Re:and why should I have to pay $$$ for humanities (Score:4, Insightful)
US vs Europe (Score:5, Insightful)
I paid a total of 10000$ to get a BSc, an MSc and a PhD in Computer Science in Italy. I now work happily as a researcher in the Netherlands.
Higher education should not be treated as an enterprise. Higher knowledge is a very scarce commodity (an online recording system/whatever is not the same thing, otherwise the easily available books would be more than sufficient to get any degree); this means that schools are effectively a monopoly without much competition.
Who can solve this? The state. Look all over Europe for the simple solution: higher education benefits everyone and is paid (because paid it must be) by the state mostly and the end user a little bit. The little bit in some cases is increased if the student is not passing enough exams. There are also *lots* of scholarships that both look at ability and low income, and these often end up supporting poorer students who do not necessarily have excellent results but just ok results.
Why does the state need to step in? Because Communism is great and Mother Russia is close-by? No: the state needs to step in because the gain with more educated citizens is of the collective, not just the subject of the education.
Re:You get what you pay for (Score:5, Insightful)
Re:You get what you pay for (Score:2, Insightful)

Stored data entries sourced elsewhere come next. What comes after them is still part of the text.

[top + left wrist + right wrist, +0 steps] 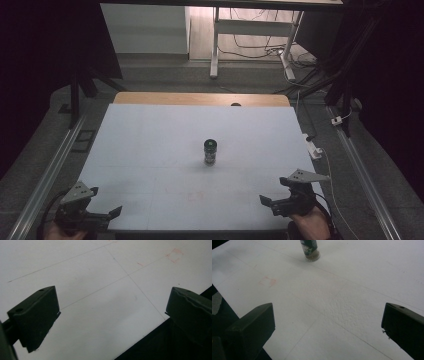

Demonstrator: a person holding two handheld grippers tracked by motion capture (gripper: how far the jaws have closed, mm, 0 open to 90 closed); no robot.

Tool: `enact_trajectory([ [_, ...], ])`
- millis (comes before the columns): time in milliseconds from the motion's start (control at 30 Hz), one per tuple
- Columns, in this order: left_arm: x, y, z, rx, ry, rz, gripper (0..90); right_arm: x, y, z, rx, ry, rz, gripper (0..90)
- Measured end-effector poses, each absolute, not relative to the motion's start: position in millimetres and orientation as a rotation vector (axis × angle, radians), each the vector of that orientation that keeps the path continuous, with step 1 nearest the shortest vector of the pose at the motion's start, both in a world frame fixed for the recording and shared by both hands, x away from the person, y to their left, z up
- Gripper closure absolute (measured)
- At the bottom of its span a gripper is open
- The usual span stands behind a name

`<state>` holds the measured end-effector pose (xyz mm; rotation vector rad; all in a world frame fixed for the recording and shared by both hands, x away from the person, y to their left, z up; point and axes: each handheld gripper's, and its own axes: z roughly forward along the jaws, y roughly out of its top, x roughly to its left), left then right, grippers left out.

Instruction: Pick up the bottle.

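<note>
My right gripper [276,202] sits at the near right corner of the white table [150,150], its jaws spread wide with nothing between them. My left gripper [100,216] rests at the near left corner, jaws just as wide apart and empty, hanging partly over the table's front edge.

The thing I am after is the small jar [210,152], standing upright well ahead of both sets of fingers, near the middle of the board. From my right gripper view it stands up and to the left of the gap between my fingers [310,250]; the faint red mark [267,281] lies between it and my left-hand fingertip.

It looks like a spice jar with a dark cap, a dark label and clear walls, probably glass or hard plastic, though the light is too dim to be sure. I judge it light, stiff and smooth, so a little slippery, and narrow enough to tip if I bump it sideways. I would take it around the labelled body, below the cap, with one finger on each side, closing gently and squarely so it neither slides out nor topples.
</note>
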<state>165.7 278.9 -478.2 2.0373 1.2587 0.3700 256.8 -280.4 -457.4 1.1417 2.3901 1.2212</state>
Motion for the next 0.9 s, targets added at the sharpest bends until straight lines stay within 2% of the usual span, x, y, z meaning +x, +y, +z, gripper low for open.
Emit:
enact_trajectory([
  [900,166,281,-478,2.019,1.270,0.354,0.0,269,-250,-449,1.001,2.426,1.303,0.0],
])
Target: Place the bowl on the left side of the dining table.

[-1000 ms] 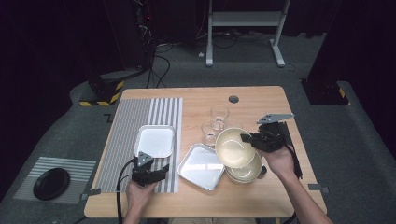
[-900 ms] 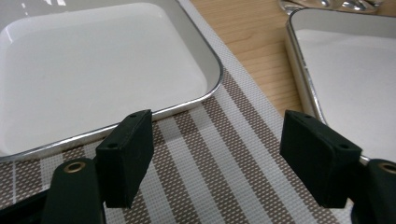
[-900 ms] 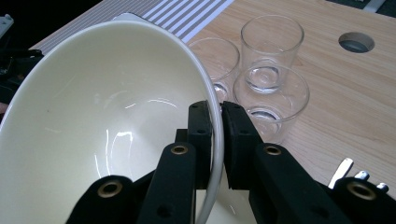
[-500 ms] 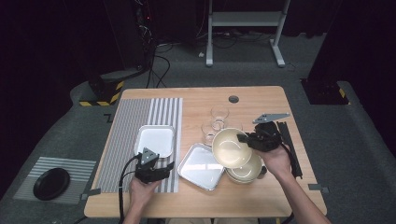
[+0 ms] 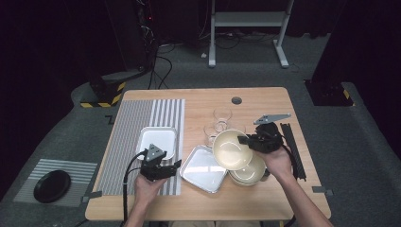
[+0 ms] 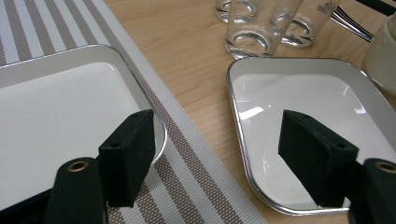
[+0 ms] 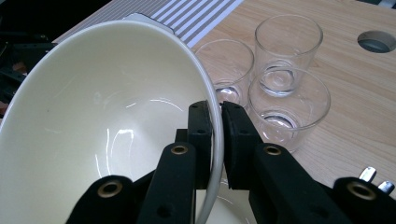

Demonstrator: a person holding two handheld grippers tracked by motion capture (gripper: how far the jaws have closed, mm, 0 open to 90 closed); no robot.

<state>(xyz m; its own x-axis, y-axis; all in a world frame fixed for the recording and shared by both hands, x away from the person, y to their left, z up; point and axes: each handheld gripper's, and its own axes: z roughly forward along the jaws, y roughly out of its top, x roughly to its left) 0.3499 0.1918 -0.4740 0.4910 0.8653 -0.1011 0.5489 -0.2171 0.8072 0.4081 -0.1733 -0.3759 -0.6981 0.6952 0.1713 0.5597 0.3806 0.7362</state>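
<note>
My right gripper (image 5: 246, 140) is shut on the rim of a cream bowl (image 5: 231, 150), holding it tilted above a second cream bowl (image 5: 250, 174) on the table. In the right gripper view its jaws (image 7: 215, 122) pinch the thin rim of the bowl (image 7: 102, 116), whose hollow faces the camera. My left gripper (image 5: 176, 165) stands open near the front edge, with nothing between its jaws. In the left gripper view it (image 6: 217, 128) hovers over the gap between a square white tray (image 6: 56, 107) on the striped placemat (image 6: 187, 177) and a second tray (image 6: 299, 93) on bare wood.
Three clear glasses (image 5: 219, 122) stand behind the bowls, seen close up (image 7: 288, 46) in the right gripper view. Dark cutlery (image 5: 289, 142) lies at the table's right. A cable hole (image 5: 236, 100) sits near the far edge. On the floor at left is a black dish (image 5: 51, 185).
My left gripper has risen a little and edged toward the trays. The right gripper and its bowl have barely shifted.
</note>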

And yet some of the best things in life are free.
Not quite.
At the risk of sounding incredibly troll-ish, the best things in life are illegal.
Re:You get what you pay for (Score:3, Insightful)
$100 is probably not enough to pay the people who will mark the exams. Most universities allow external students: those who are not taught by the university but simply show up and take the exams, and you'd be hard pressed to find any that do so for $100. A masters course typically involves a dissertation that is at least 100 pages. Just reading it is going to take several hours. If you can do it in five hours (which is pretty good going for a thorough read of a masters dissertation) then you're talking $20/hour, and not leaving any more time for marking the other exams.
I would not trust a $100 masters degree (unless that's just $100 paid by the student, with the rest funded from elsewhere) for the simple reason that it is not feasible to do a proper assessment of the student for that little money. $1000 might be quite feasible though...
Re:You get what you pay for (Score:4, Insightful)
It usually is, unfortunately -- in the U.S., that is. It's a big social club, like a mutual adoration society, closed to outsiders. That's not very healthy for the long term progress, you know.